Confessions of An Irish Publican
nytheatre.com review by Ivanna Cullinan
November 12, 2008
While the current version of Confessions of an Irish Publican feels very much like a workshop and in need of further revision to the text, it is a pleasure to watch an actor of Des Keogh's experience at work.
Presented in the intimate and pleasant W. Scott McLucas Studio Theater at Irish Rep, this one-man show adapts the work of Kerry writer and publican, John B. Keane. A publican is the person who runs the local pub and hence is in the know of most goings-on. However, this piece is mostly concerned with the romantic life of the publican and how that plays out. Our man is a bachelor of around 40 who finds himself suddenly and devastatingly in love with an 18-year-old school girl at the local convent. He is also the goal of a force of nature Dublin lawyer, Grace, who has set her sights on him regardless of his opinion of the matter. While largely the reminiscences of the publican regarding this part of his life, the piece also utilizes characters from the local village, including the parish priest, a cursing closet drinker, Mother Superior of the convent, his friend Plather (who's slept with a mermaid), and Grace herself. Told through a series of letters to a friend, the piece alternates between storytelling and present-time speeches by the characters themselves. A fair amount of time is covered and much of the local culture is explored before our man finds his life settled for him and himself set up well.
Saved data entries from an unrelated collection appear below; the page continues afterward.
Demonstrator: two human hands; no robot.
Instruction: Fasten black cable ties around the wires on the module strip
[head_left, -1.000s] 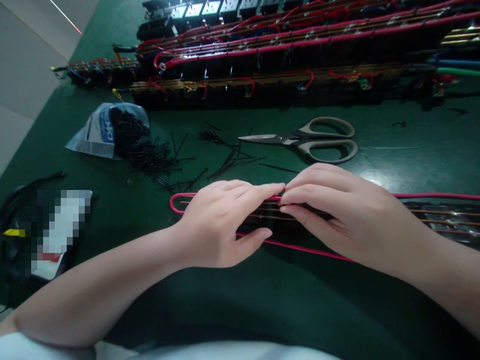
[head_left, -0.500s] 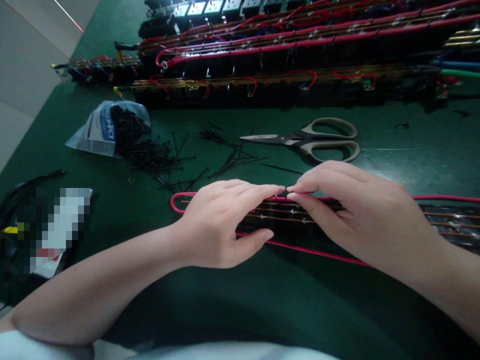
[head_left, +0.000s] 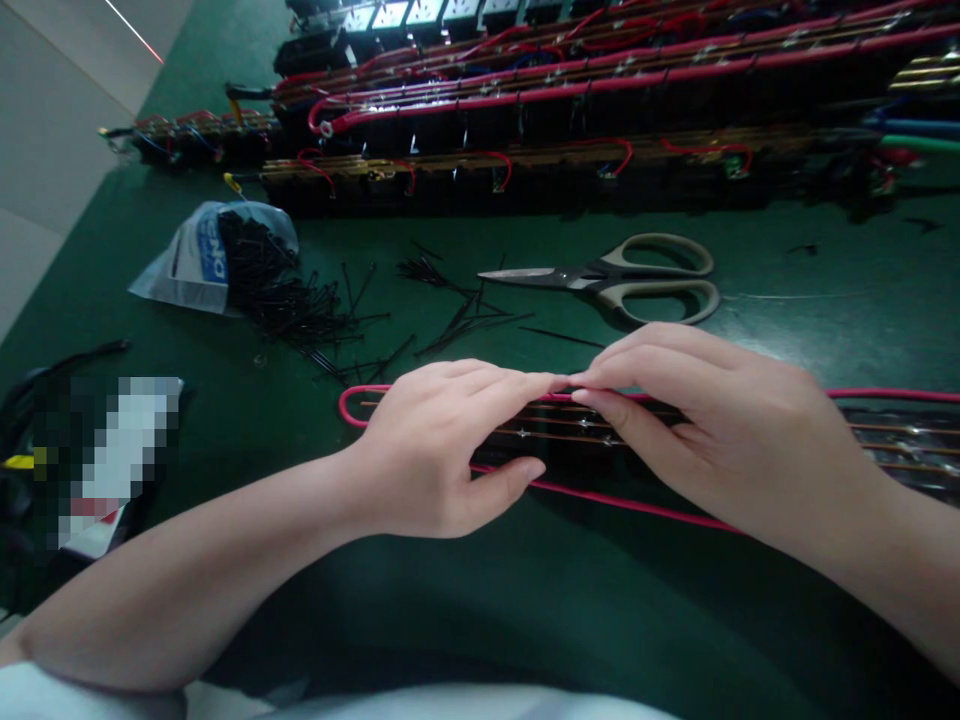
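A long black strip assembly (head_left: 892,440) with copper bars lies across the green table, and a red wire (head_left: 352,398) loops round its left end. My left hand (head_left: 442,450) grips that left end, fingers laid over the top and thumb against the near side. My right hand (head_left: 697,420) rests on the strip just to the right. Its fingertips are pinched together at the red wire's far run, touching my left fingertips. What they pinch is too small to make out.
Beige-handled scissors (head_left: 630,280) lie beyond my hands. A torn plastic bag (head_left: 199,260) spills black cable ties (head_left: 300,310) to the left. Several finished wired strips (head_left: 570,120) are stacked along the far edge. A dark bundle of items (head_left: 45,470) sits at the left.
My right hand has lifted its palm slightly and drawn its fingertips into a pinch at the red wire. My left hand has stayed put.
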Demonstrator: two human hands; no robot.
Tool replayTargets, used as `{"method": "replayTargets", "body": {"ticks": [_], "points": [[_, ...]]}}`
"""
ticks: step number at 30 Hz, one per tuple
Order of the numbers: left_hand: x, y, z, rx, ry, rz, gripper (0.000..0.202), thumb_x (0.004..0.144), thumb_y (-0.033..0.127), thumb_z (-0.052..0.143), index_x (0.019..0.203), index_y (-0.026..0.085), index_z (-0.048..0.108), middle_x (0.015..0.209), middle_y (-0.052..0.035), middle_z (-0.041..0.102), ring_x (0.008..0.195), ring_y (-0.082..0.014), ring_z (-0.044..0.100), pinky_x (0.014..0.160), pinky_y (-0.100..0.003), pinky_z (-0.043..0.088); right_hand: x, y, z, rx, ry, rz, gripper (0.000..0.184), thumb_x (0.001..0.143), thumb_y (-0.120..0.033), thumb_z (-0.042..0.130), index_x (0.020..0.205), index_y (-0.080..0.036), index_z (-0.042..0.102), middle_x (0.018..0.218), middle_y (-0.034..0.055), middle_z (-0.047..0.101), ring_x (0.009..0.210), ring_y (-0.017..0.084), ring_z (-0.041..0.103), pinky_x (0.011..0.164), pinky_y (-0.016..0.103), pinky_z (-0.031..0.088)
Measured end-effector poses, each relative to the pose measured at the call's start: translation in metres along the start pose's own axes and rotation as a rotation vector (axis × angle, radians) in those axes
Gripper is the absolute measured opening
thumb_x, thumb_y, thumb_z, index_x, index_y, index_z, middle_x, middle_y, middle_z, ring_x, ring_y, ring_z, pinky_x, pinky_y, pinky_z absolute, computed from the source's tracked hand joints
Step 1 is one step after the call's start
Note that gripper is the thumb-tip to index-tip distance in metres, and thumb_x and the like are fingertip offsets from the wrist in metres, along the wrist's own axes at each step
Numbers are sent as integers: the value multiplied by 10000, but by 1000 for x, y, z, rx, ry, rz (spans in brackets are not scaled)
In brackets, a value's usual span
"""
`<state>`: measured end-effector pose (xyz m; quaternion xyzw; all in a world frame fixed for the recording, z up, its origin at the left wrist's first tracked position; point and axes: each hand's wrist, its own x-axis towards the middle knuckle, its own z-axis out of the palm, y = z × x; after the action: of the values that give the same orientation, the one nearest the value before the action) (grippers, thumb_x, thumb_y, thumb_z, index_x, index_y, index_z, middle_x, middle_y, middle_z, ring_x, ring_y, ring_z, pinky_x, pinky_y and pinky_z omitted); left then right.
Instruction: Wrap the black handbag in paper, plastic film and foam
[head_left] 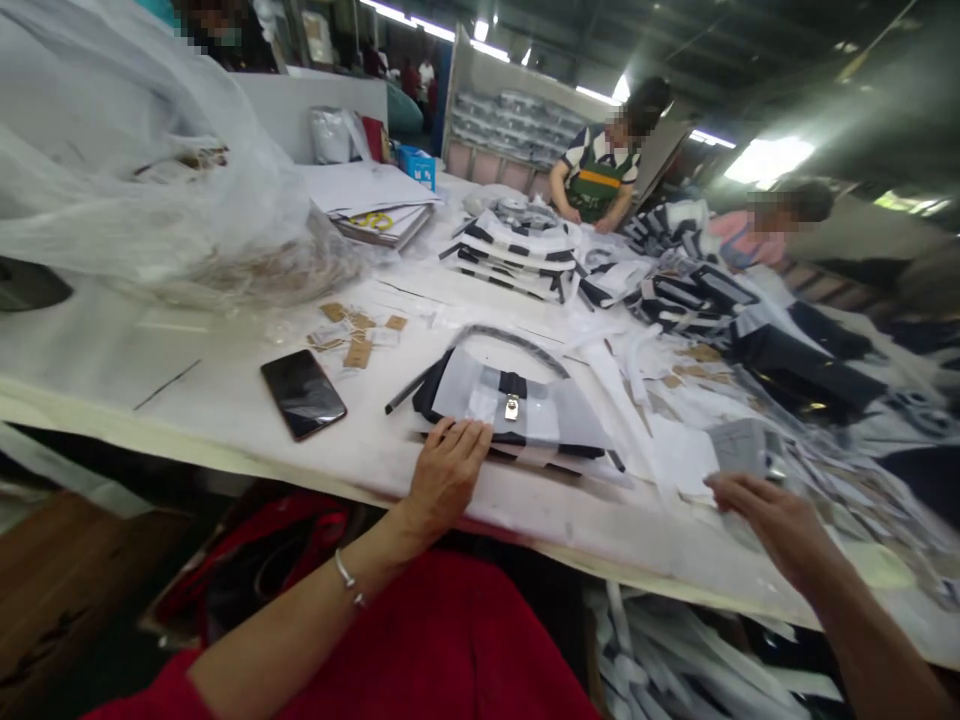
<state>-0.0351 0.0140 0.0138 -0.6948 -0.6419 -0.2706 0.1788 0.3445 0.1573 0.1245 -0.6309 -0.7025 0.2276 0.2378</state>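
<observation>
A small black handbag [517, 400] with a gold-coloured clasp lies on the white table in front of me, its flap under whitish wrapping and its dark handle arching behind. My left hand [448, 468] grips the bag's near edge at the left, fingers together over it; the thumb is hidden. Further right, my right hand [769, 515] is closed, its fingertips pinched at the near corner of a white sheet [682, 460]. A grey packet [746, 448] lies just beyond those fingers.
A phone [304, 393] and brown tags [358, 335] lie left of the bag. Behind stand stacked wrapped bags [514, 250] and a cardboard pile with yellow scissors [373, 221]. Clear plastic [247, 220] bulges at left. Across the table a co-worker [596, 175] handles goods; another person sits right.
</observation>
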Motion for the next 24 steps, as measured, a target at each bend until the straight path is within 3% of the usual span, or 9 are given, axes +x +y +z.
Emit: {"method": "replayTargets", "body": {"ticks": [3, 6, 9, 12, 15, 20, 24], "points": [[-2, 1, -1, -11, -6, 0, 425, 924, 92, 434, 1331, 164, 534, 1250, -105, 655, 1182, -217, 583, 1105, -438, 380, 18, -97, 34, -35, -375, -253, 318, 745, -564, 653, 695, -255, 705, 690, 43, 678, 673, 226, 624, 628, 342, 504], [-3, 1, -1, -10, -9, 1, 413, 933, 106, 429, 1332, 140, 531, 1256, -114, 649, 1193, -218, 575, 1103, -439, 389, 29, -188, 84, -47, -717, -514, 307, 790, -492, 632, 734, -202, 715, 706, 14, 686, 691, 183, 609, 662, 288, 484], [-4, 1, 0, -1, 1, -2, 403, 943, 116, 419, 1328, 129, 535, 1267, -117, 645, 1199, -216, 570, 1104, -434, 390, 41, -242, 135, -185, -947, -662, 196, 780, -388, 635, 738, -214, 715, 661, -30, 678, 632, 143, 590, 601, 244, 444], [-3, 1, 0, -6, -8, -12, 402, 952, 123, 400, 1328, 131, 539, 1276, -112, 643, 1198, -213, 568, 1108, -429, 382, 54, -266, 174, -490, -1010, -746, 90, 721, -280, 679, 648, -232, 700, 534, -50, 624, 524, 123, 553, 513, 233, 372], [-3, 1, 0, -15, -8, -20, 390, 961, 134, 384, 1312, 128, 556, 1269, -108, 649, 1190, -207, 569, 1113, -414, 371, 62, -280, 201, -794, -911, -907, 70, 642, -249, 766, 605, -246, 708, 530, -37, 631, 540, 136, 567, 536, 253, 352], [-5, -3, 4, -13, 6, -5, 398, 968, 144, 368, 1320, 119, 552, 1292, -99, 638, 1203, -203, 555, 1119, -404, 359, 65, -291, 227, -1130, -881, -1208, 191, 648, -389, 807, 663, -213, 734, 636, 26, 697, 683, 189, 638, 740, 324, 373], [-7, -4, 7, -9, -10, 0, 413, 962, 136, 369, 1340, 123, 537, 1298, -96, 635, 1222, -201, 542, 1121, -406, 360, 75, -290, 233, -1173, -723, -1433, 390, 711, -545, 763, 783, -162, 742, 843, 108, 730, 859, 268, 644, 800, 370, 344]]}}
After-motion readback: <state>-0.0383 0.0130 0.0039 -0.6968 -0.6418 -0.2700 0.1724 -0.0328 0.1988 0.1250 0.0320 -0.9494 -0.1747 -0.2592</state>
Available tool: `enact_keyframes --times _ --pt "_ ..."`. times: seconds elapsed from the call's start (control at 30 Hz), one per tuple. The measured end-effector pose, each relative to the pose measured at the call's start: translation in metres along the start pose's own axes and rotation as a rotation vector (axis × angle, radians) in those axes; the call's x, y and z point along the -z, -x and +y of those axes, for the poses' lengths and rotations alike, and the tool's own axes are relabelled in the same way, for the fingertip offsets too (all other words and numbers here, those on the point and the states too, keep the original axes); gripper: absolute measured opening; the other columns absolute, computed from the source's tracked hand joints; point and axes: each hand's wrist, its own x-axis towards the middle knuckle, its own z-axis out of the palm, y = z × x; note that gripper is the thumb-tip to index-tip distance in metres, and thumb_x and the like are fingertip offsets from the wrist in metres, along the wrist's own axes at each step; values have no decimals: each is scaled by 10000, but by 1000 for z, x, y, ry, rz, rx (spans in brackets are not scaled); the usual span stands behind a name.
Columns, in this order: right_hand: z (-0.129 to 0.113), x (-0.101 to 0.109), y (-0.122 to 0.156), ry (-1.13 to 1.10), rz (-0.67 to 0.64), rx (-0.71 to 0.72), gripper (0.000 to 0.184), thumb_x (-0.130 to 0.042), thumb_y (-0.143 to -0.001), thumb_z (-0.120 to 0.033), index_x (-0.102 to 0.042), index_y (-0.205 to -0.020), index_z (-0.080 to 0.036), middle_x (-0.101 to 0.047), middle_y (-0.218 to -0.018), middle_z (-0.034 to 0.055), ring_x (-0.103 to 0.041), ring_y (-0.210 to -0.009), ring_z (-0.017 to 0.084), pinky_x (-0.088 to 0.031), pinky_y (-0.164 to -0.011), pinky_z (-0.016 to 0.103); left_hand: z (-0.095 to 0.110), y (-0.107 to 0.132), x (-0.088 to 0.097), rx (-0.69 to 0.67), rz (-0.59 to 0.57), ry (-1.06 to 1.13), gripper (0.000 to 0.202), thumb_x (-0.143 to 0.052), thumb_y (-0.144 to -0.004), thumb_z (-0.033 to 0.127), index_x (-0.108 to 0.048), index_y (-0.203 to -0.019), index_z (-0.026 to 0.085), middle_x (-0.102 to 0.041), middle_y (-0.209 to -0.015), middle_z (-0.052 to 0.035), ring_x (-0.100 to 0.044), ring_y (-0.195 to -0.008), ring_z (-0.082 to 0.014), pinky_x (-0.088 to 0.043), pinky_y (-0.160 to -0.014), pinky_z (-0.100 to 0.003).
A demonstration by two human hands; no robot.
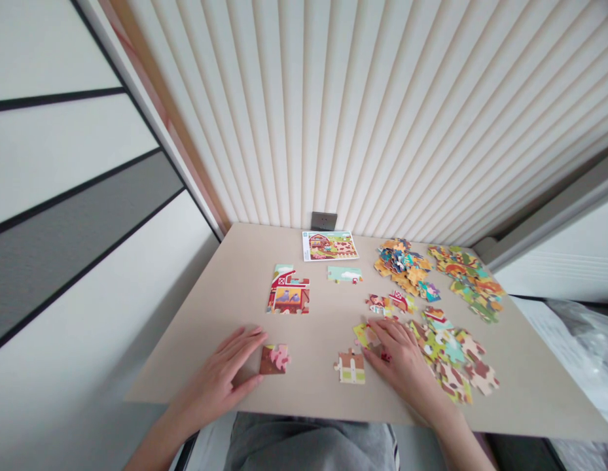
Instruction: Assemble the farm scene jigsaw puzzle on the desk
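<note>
Near the front edge of the smooth beige desk (196, 356), toward its left corner, the person's left hand (232, 373) is lying palm down, fingers loosely extended and thumb spread away, holding nothing. Left to right, a barn section (290, 301) of joined jigsaw pieces is sitting toward the back left corner, its right side showing knobs and notches, while a brown-and-pink piece (273, 361) is lying flat just beside the left thumb. A glossy rectangular picture card (330, 246) is resting by the back edge, below a dark socket (324, 220) on the ribbed cream wall (304, 118); a pale sky strip (343, 273) is lying before it. Closer to the front edge, a fence section (351, 369) is lying flat near the right hand (394, 347), which is reaching palm down over a yellow-green piece (361, 335), its fingers slightly parted; I can't tell whether they are pinching anything. Beyond those fingers, red barn-roof pieces (400, 301) are lying, and an orange-and-blue heap (402, 263) is rising toward the back edge. Green and cow-patterned pieces (453, 360) are scattering right of the wrist, and a flatter, leafy-coloured cluster (465, 278) is spreading along the right edge.
</note>
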Motion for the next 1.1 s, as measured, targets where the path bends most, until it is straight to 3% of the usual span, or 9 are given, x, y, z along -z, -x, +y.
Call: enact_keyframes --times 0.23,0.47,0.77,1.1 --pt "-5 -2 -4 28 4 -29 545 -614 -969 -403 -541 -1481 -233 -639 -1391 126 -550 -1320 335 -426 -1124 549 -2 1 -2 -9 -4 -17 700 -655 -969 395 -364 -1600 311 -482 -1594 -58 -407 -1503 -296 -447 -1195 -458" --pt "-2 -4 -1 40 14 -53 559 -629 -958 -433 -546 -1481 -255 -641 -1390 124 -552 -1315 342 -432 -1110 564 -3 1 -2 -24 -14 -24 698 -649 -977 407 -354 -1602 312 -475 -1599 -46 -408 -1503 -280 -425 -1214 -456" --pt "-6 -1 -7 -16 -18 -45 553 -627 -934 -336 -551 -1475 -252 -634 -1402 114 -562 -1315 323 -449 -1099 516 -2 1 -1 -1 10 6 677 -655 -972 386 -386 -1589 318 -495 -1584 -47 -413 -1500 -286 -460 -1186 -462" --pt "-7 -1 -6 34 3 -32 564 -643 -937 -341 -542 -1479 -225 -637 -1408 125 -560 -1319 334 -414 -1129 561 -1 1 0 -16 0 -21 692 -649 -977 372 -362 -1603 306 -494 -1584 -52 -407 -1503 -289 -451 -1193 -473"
As the actor Des Keogh is older than the publican is when the events of the piece take place, having him read the starts of letters works to bring the audience a sense of going back to this time. But there's little sense of him now and how he feels about looking back, which could add much to the feeling of wholeness for the play. As it stands, Confessions of an Irish Publican is unwieldy and can meander. The piece is so devoted to conveying the entire village-scape, as well as honoring bits in Keane's writing that Keogh seems to have particular affection for, that it overwhelms itself. Keogh's considerable talents are strained by the weight of accountability to material that isn't always that interesting. The closet drinker who buys bottles of stout "for her porter cake" is amusing but does nothing to further the story nor does she enrich it. Strongly trimmed, this piece could have a nice balance between the dictatorial parish priest and the highly-connected-to-the-community Mother Superior to give a sense of the place, and then the Mother Superior and Plather as the protagonists for either side of the Publican's affections. Because the thread of the whole piece is the Publican's romances, the conflicts—between reality and daydream, and how himself is clueless to what is going on and who the women in his life truly are—are muddied by the extraneous and disconnected detail that is also being presented.
Despite the unfinished state of the work, Keogh is a fine actor and it is enjoyable to experience his skills in Confessions of an Irish Publican. It would be a delight to see him in a revised and condensed version that showed him off better.